Il bouscula l’ordre des lettres et rédigea : SCHLEMIL.
— Qu’est-ce que ça veut dire ?
— Vous ne connaissez pas Peter Schlemihl ?
— Non, fit-elle sur un ton buté.
— C’est le héros d’un roman du XIXe siècle écrit par Adelbert von Chamisso. L’homme qui a perdu son ombre. Notre amnésique, au moment de créer sa nouvelle identité, s’est souvenu de ce livre…
— Il y a un lien avec son histoire ?
— La perte de l’ombre, c’est peut-être la perte de son ancienne identité. Depuis qu’il est ici, Mischell fait le même rêve. Il marche sous le soleil dans un village désert. Soudain, une explosion blanche et silencieuse survient. Il s’enfuit mais son ombre reste collée sur un mur.

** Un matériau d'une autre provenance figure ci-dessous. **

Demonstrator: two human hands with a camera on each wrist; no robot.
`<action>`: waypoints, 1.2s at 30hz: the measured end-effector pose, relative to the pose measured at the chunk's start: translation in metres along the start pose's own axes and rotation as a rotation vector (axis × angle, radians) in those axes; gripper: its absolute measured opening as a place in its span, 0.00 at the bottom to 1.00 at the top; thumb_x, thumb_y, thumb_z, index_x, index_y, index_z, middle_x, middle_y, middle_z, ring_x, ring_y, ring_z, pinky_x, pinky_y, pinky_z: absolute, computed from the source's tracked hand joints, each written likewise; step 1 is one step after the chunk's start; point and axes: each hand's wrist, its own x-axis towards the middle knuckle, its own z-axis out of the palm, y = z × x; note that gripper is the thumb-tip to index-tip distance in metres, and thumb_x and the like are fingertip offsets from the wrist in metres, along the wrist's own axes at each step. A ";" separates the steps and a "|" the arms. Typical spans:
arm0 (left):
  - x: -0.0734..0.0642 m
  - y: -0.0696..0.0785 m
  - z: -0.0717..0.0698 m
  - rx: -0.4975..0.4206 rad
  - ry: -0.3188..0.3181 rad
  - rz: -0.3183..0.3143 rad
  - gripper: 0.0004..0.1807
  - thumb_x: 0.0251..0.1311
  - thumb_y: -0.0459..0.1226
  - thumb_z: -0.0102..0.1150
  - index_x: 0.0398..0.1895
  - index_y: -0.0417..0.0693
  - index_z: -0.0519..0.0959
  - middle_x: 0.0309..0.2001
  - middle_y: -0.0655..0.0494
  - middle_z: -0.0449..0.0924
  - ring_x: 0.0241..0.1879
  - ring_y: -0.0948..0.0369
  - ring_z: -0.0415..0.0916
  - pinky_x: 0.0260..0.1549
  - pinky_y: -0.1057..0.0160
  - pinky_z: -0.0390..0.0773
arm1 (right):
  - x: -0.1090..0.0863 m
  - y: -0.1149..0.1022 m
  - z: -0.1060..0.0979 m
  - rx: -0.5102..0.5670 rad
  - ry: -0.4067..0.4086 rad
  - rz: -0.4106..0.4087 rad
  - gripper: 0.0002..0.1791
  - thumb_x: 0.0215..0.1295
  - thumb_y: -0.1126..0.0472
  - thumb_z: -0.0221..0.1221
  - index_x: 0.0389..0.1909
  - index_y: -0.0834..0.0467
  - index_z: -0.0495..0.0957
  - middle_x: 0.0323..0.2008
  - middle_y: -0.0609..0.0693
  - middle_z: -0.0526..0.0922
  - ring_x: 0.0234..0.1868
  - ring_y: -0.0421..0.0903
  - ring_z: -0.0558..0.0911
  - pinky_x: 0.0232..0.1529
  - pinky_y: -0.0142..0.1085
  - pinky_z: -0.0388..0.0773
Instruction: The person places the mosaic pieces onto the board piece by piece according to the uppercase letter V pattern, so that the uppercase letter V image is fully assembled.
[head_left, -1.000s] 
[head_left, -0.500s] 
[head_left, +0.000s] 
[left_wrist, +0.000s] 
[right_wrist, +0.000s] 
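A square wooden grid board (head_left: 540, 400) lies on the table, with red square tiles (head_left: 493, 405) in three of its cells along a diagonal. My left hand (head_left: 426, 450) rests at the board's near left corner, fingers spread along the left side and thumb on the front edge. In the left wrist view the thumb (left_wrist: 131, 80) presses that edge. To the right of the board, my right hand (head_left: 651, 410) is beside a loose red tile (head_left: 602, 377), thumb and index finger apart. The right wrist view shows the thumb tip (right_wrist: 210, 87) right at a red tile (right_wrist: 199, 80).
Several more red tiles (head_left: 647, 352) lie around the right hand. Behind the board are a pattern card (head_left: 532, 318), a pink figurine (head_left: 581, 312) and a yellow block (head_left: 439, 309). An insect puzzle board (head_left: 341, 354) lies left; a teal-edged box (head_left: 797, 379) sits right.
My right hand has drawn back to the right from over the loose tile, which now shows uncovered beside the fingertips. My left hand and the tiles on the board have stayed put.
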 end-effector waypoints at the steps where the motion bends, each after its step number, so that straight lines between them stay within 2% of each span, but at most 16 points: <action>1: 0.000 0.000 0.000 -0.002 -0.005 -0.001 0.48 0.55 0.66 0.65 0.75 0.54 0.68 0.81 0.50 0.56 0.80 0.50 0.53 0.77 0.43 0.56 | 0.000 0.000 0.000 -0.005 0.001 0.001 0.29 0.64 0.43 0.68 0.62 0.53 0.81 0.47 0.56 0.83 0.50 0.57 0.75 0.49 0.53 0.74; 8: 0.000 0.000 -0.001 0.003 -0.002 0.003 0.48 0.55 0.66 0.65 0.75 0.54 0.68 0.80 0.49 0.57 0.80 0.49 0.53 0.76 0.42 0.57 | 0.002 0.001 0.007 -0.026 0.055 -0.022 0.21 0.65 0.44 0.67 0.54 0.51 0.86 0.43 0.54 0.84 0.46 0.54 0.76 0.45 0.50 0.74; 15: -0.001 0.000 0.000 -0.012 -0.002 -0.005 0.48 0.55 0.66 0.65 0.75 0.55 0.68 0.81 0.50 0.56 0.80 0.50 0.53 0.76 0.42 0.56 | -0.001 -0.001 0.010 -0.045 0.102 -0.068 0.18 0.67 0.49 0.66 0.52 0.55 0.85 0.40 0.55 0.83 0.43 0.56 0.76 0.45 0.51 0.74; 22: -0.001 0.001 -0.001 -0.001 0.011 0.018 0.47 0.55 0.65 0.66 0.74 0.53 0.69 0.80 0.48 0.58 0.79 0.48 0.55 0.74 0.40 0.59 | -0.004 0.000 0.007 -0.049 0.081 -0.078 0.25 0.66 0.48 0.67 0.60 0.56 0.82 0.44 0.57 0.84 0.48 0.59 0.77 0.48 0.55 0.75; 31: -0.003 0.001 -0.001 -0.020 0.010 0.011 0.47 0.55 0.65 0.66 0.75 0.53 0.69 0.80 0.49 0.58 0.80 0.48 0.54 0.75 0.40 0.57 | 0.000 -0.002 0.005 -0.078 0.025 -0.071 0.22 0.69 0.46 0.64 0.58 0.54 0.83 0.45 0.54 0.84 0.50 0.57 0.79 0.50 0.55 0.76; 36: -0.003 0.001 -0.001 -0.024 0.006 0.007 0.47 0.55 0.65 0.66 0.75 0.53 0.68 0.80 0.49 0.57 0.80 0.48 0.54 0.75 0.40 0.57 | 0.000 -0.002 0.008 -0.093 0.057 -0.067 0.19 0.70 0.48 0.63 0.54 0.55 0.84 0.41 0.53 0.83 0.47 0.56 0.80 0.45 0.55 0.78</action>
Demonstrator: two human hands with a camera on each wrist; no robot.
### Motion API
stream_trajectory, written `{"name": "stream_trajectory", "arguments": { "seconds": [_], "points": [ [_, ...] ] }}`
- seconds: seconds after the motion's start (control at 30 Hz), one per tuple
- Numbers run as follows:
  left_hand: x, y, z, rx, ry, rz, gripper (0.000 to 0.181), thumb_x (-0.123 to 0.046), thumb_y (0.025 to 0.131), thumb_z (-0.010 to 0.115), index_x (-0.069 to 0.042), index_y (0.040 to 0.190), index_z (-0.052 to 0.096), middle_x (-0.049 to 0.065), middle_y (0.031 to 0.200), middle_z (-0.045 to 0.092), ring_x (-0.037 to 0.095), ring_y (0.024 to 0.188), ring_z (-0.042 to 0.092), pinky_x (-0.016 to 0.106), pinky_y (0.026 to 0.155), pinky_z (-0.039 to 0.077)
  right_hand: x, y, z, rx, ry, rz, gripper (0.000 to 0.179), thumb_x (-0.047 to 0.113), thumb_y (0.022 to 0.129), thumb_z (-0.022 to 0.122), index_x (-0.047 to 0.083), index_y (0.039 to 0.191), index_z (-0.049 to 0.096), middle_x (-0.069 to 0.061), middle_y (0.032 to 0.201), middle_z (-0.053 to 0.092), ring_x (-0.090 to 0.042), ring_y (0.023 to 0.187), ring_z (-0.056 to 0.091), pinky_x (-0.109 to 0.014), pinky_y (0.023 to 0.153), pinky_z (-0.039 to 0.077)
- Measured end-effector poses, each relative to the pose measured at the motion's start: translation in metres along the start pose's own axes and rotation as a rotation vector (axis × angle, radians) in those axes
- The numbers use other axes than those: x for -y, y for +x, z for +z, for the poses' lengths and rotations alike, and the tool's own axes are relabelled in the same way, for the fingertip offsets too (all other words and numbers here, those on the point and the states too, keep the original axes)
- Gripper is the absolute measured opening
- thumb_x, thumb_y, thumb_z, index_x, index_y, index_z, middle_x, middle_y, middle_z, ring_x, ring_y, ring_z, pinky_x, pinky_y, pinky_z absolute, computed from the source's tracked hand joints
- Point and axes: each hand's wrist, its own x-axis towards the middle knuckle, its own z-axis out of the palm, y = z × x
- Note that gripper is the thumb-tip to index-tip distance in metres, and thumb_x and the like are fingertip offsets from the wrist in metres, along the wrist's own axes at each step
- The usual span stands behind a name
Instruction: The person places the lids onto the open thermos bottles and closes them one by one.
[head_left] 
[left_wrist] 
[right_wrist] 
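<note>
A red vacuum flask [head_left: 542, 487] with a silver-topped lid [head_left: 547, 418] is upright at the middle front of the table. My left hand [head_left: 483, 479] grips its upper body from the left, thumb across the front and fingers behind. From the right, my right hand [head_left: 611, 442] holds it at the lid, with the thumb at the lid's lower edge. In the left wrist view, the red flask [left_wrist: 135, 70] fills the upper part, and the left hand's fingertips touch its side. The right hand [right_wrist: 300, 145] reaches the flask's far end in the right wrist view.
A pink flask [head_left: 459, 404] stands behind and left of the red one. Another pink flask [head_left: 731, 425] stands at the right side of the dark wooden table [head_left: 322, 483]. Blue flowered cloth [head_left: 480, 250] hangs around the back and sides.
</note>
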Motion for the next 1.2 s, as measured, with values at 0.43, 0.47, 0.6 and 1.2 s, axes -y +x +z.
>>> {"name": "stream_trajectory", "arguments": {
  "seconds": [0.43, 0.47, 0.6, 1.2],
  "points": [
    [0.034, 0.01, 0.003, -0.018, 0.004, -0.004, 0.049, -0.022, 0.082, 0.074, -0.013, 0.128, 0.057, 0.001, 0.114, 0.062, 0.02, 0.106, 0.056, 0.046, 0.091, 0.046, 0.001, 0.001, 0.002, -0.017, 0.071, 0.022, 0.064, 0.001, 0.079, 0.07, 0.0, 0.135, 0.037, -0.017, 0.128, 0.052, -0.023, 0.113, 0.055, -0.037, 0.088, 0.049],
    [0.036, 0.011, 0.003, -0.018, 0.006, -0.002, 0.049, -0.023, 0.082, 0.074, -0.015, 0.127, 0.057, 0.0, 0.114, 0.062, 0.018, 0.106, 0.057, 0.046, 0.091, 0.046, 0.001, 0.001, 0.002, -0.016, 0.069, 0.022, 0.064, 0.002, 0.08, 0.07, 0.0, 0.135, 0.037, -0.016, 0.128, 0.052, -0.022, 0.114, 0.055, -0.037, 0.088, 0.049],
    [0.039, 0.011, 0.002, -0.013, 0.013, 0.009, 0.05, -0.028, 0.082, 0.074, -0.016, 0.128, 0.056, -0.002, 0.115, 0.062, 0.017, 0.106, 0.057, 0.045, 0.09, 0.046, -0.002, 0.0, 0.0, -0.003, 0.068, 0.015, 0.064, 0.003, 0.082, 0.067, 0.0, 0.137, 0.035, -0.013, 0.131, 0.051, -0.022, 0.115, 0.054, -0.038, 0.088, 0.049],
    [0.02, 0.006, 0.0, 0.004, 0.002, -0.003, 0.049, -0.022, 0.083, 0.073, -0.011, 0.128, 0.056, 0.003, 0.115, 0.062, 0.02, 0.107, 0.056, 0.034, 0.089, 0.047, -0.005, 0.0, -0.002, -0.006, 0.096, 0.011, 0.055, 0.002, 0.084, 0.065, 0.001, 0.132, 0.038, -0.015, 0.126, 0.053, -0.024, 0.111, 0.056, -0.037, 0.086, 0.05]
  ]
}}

Mischell a laissé son double derrière lui.
En répétant son analyse devant l’OPJ, elle lui parut sonner plus juste que la veille. Ce songe était bien la traduction symbolique de sa fugue.
— Revenons à mon affaire, dit Anaïs en se levant (elle n’avait pas ôté son blouson). Cette crise pourrait avoir été provoquée par un choc, non ? Quelque chose qu’il aurait vu ?
— Comme un meurtre ou un cadavre ? sourit Freire. Vous avez de la suite dans les idées. C’est possible, oui.
Anaïs s’approcha du pupitre. Mathias était toujours assis. Le rapport de forces était revenu à son point de départ.
— Quelles sont vos chances de lui faire retrouver sa véritable mémoire ?
— Pour l’instant, elles sont minces. Il faudrait que je découvre qui il est vraiment pour le remettre, en douceur, sur la voie de lui-même. Alors seulement, il pourrait se souvenir.
La jeune femme se recula et planta ses talons dans le sol :
— On va s’y mettre ensemble. Les renseignements qu’il vous livre sont utilisables ?
— Pas vraiment. Il construit sa nouvelle identité avec des fragments de l’ancienne. Ce sont des éléments déformés, elliptiques, parfois inversés.
— Vous pourriez me donner vos notes ?
— Pas question.
Freire se leva à son tour et s’inclina pour atténuer la violence de sa réaction.
— Je suis désolé mais c’est impossible. Secret médical.
— Il s’agit d’un meurtre, fit-elle d’un ton soudain autoritaire. Je peux vous convoquer comme témoin direct.
Il contourna le pupitre et se retrouva face à Anaïs. Il la dépassait d’une tête, mais la jeune femme ne paraissait pas impressionnée.
— Convoquez-moi si vous voulez. Pour m’interroger, vous devrez d’abord solliciter une autorisation du Conseil de l’Ordre. Qu’on vous refusera. Vous le savez comme moi.